A Vikram and Betaal revisit

The lives of us 90’s Indian children were enriched by stories of Vikram and Betaal. I now realize how the plot for these stories doubles up as a metaphor for the workings of our mind.

In the stories themselves, a sorcerer asks Vikram, a brave and wise king, to bring him a corpse on a moonless night to a Banyan tree in the middle of a large graveyard. The corpse hangs on a tree on the graveyard’s northernmost tip. Vikram must remain silent as he carries the corpse lest the enchanted being fly back to the tree that he brought it from. Vikram walks up to that tree, hoists the corpse on his shoulder, and starts walking towards across the graveyard in complete silence.

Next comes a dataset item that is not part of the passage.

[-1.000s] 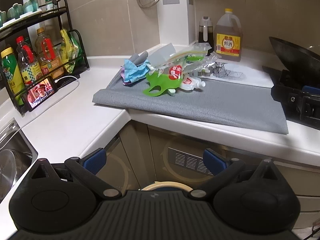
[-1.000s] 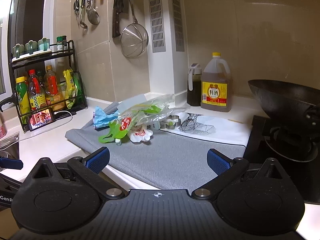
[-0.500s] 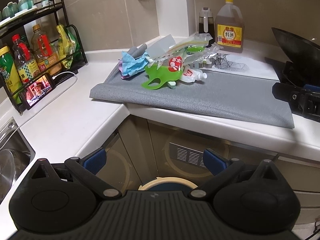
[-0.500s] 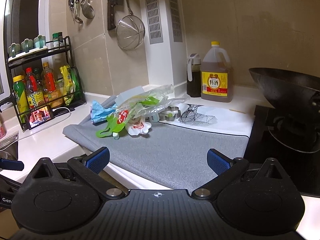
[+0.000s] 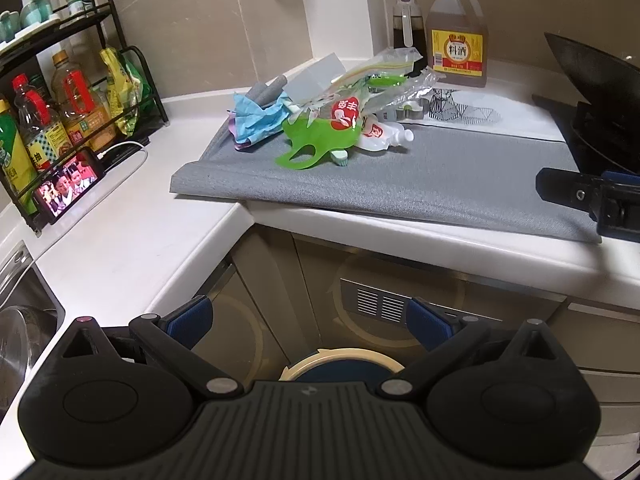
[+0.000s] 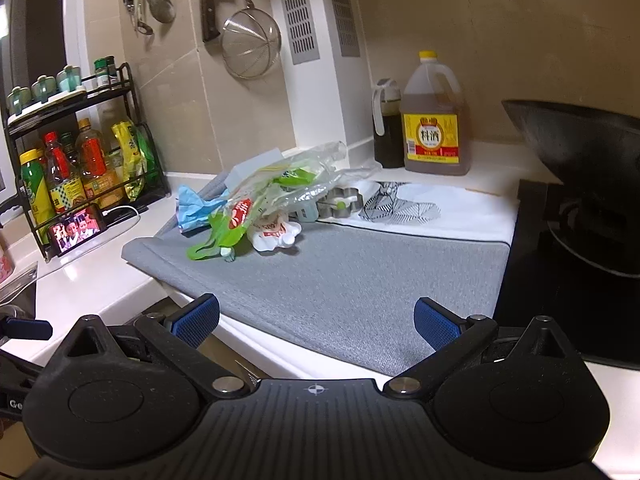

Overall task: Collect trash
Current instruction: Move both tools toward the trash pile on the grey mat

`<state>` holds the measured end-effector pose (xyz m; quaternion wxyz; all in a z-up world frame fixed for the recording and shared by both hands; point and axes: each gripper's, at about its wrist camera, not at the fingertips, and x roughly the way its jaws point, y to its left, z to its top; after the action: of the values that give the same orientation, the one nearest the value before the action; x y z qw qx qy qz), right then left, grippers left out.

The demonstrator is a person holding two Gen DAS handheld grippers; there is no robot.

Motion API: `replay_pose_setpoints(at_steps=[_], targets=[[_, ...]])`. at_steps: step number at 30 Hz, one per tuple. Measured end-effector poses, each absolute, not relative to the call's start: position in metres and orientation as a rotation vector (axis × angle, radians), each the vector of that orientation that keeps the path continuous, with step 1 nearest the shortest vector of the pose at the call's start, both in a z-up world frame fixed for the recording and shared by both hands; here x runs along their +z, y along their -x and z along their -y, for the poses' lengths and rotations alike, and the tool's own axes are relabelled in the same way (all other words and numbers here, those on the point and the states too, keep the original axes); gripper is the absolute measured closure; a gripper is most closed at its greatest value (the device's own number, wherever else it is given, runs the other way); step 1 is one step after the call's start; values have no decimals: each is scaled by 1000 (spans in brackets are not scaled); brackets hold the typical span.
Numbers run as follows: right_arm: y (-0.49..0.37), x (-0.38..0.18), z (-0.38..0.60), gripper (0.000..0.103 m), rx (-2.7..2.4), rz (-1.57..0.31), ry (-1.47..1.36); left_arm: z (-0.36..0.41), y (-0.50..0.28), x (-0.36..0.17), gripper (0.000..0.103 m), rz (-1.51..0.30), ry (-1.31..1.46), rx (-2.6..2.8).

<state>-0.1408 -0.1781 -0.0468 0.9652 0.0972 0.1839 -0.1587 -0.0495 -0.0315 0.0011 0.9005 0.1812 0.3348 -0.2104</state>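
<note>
Trash pile (image 6: 260, 204) on grey mat (image 6: 360, 280) (tools (image 6: 316, 320) spread, empty).

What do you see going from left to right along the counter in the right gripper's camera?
Phone → crumpled blue wrapper → green plastic piece → white pouch → dark sauce jug → yellow-label bottle → black wok.

The left wrist view looks from below the counter (image 5: 120, 248) edge, in front of the corner cabinet, up toward the grey mat (image 5: 420, 176). The right wrist view sits higher and nearer, just over the mat (image 6: 360, 280). The 2 views share the trash pile (image 5: 340, 120) (image 6: 260, 208).
</note>
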Motion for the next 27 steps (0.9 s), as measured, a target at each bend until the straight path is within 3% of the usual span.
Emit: replay_pose_setpoints(at_steps=[17,27], targets=[[84,-48,195,0,-255,-373,-259,30,34,-14,0,-696,-382,-387],[-2,-40,248,0,-258,-370,-308,18,24,-18,0,-732,-380,-313]])
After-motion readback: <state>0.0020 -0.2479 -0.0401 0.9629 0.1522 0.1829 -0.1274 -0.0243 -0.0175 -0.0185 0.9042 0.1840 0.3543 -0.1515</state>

The corpse, Betaal, then starts telling him stories. Betaal’s stories always end with a quandary. Betaal then tells the king that he must answer the question posed to him, for if he were to remain silent despite knowing the answer, his head would burst into a thousand pieces. If he did speak, however, the ghost would fly right back to its tree, leaving Vikram a few feet short of his destination.

Betaal tells Vikram 25 such stories and a typical story goes like this:

A merchant called Suryamal, his newly-wed wife and his friend are returning home after Suryamal’s wedding. Enroute, dacoits waylay them and behead Suryamal and his friend. Suryamal’s bride prays to goddess Durga, offering her own life as sacrifice. The goddess decides to bring both Suryamal and his friend back to life. In the excitement of the moment, Suryamal’s bride puts Suryamal’s head on his friend’s body and vice-versa.

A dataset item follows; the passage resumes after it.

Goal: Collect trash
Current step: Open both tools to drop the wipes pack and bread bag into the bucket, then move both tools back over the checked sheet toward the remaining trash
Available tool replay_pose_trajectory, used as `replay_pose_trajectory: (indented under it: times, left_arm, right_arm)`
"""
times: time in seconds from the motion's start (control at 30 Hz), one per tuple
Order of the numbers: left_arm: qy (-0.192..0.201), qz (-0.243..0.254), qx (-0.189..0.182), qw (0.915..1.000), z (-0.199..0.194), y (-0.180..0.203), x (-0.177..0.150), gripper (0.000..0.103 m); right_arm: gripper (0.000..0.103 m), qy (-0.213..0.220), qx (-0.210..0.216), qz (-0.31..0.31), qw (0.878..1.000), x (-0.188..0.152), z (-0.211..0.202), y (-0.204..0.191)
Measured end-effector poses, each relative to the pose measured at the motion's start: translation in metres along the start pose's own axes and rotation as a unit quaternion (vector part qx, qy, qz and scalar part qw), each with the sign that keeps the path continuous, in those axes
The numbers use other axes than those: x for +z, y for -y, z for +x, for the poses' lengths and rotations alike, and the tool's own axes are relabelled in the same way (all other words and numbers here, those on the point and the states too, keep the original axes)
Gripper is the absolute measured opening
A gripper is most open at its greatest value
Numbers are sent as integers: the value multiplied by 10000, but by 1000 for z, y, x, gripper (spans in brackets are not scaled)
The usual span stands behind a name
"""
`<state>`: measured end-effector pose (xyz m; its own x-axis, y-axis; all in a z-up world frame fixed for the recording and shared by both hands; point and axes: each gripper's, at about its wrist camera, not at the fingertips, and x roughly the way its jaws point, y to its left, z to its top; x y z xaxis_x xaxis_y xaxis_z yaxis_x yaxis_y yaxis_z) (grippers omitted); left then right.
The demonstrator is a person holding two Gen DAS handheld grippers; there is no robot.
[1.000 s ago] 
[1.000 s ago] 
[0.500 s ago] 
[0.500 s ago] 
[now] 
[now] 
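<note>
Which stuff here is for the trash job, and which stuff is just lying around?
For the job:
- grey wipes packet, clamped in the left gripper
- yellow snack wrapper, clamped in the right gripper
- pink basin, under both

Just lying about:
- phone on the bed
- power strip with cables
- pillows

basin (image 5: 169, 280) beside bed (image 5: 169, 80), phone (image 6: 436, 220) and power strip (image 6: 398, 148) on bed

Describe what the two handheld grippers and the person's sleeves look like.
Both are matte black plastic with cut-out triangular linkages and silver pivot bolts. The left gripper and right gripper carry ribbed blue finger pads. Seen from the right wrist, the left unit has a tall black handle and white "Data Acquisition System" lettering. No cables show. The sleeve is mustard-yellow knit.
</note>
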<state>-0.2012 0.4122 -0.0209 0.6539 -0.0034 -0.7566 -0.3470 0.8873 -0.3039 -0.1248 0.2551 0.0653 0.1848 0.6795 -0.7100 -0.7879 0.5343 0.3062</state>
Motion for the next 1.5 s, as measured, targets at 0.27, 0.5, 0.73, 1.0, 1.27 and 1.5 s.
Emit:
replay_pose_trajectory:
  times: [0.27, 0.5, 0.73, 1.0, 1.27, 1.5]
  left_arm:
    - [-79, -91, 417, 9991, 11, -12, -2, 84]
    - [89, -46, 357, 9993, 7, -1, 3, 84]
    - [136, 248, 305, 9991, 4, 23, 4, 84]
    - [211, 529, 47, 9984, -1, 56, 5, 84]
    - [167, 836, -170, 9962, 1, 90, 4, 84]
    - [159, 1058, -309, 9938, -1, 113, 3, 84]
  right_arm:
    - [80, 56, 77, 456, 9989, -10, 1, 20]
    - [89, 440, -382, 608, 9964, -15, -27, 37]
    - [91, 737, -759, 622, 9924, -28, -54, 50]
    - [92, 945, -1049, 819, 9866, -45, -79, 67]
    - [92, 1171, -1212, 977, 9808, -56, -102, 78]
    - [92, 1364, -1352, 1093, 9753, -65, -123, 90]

Betaal then asks Vikram which among the two should the bride now consider her husband – the man with Suryamal’s head or the one with Suryamal’s body? Vikram replies that since the brain controls the body, the man with Suryamal’s head is the woman’s rightful husband. On listening to his answer, Betaal compliments him on his wisdom, lets out a maniacal shriek in the manner of animated corpses and flies right back to his tree on the northern edge of the graveyard.

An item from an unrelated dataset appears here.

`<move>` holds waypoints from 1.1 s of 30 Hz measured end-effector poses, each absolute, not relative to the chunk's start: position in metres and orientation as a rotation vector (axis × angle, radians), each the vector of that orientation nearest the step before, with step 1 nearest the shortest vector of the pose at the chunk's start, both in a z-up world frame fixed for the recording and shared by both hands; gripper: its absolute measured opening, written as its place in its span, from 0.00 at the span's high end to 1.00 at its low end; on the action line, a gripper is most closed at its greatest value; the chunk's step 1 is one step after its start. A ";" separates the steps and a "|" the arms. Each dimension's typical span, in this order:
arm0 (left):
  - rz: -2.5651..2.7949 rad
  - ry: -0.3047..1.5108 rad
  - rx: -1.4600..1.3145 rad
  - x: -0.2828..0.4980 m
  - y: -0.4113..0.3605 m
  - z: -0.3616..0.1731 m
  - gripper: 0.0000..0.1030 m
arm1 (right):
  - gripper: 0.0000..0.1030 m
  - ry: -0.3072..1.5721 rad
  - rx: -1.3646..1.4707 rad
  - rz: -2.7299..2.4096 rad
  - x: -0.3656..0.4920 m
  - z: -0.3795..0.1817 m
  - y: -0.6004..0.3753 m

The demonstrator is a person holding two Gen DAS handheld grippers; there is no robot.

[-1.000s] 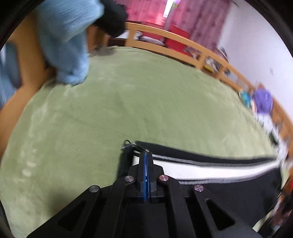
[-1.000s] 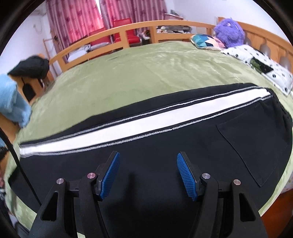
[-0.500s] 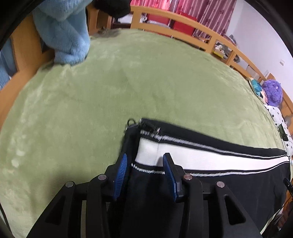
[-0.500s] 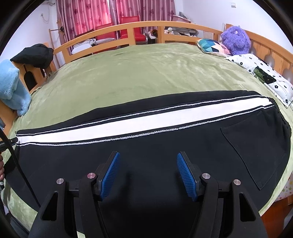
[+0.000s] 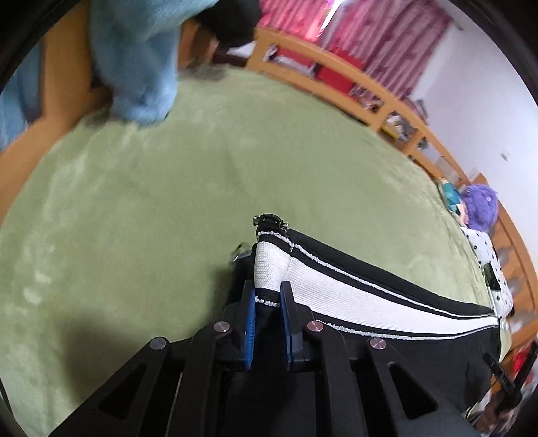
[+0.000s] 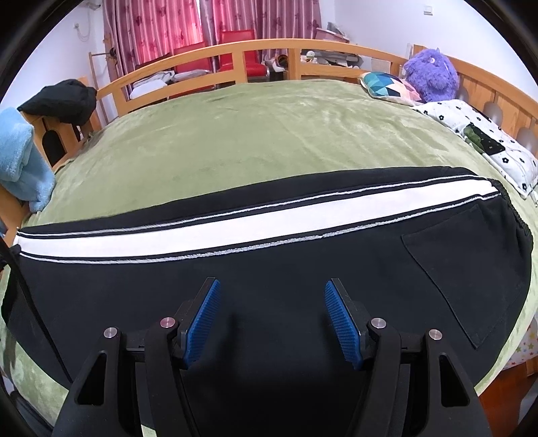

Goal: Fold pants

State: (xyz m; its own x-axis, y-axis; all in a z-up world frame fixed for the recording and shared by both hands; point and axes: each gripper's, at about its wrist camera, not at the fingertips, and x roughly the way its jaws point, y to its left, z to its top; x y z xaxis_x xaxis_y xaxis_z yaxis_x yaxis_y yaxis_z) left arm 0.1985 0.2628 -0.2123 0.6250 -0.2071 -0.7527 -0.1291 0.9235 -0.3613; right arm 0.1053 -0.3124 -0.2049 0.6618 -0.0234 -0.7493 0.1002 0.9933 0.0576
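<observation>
The left tool [image 5: 267, 304] is pinched narrow on the hem end of the pants [image 6: 269, 269], right at the white stripe [image 5: 353, 295], likely so that end can be lifted and carried over for a fold. The right tool [image 6: 271, 317] hovers wide apart above the pants' black middle, gripping nothing. The pants lie flat, lengthwise across the near edge of the green bed [image 6: 269, 134]. Beyond the pants: wooden rail [image 6: 235, 50], pink curtains [image 6: 215, 20], purple plush [image 6: 432, 77].
</observation>
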 end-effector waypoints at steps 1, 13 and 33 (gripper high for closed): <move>-0.035 0.922 -0.402 0.202 0.263 -0.221 0.87 | 0.38 0.848 0.102 -0.065 0.105 -0.205 -0.313; -0.072 0.914 -0.316 0.151 0.227 -0.184 0.46 | 0.30 0.818 0.182 0.141 0.047 -0.204 -0.299; 0.082 0.996 -0.527 0.030 0.209 -0.234 0.42 | 0.31 0.849 0.100 0.116 0.010 -0.223 -0.317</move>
State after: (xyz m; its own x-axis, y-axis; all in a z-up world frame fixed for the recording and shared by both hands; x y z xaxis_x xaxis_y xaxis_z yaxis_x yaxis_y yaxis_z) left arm 0.0297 0.2089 -0.2341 0.5518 -0.1700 -0.8165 -0.3013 0.8722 -0.3852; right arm 0.0105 -0.3170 -0.2226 0.6547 0.1418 -0.7424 -0.0624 0.9890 0.1339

Through the course of the entire night, this happens 25 times, and each time, Vikram returns to the corpse unwavering in his quest to keep his word.

This parable mirrors the state of our mind when we pay attention to something. We often ought to attend to our task in complete silence, absent to the rest of the world around us. Yet, our attention is often interrupted by several thoughts and quandaries. In those moments, it does seem like our mind would burst into a thousand pieces if we did not attend to those intruding thoughts. And no sooner than we do that, our attention is broken, our focus is lost and we find ourselves having to start over again.

Just like the stories that Betaal tells king Vikram, those interruptions are inevitable. But when we take note of them, the wise thing to do would be keep calm, resume our task and stay at it until it is done, just as king Vikram does 25 times in this ancient Indian legend.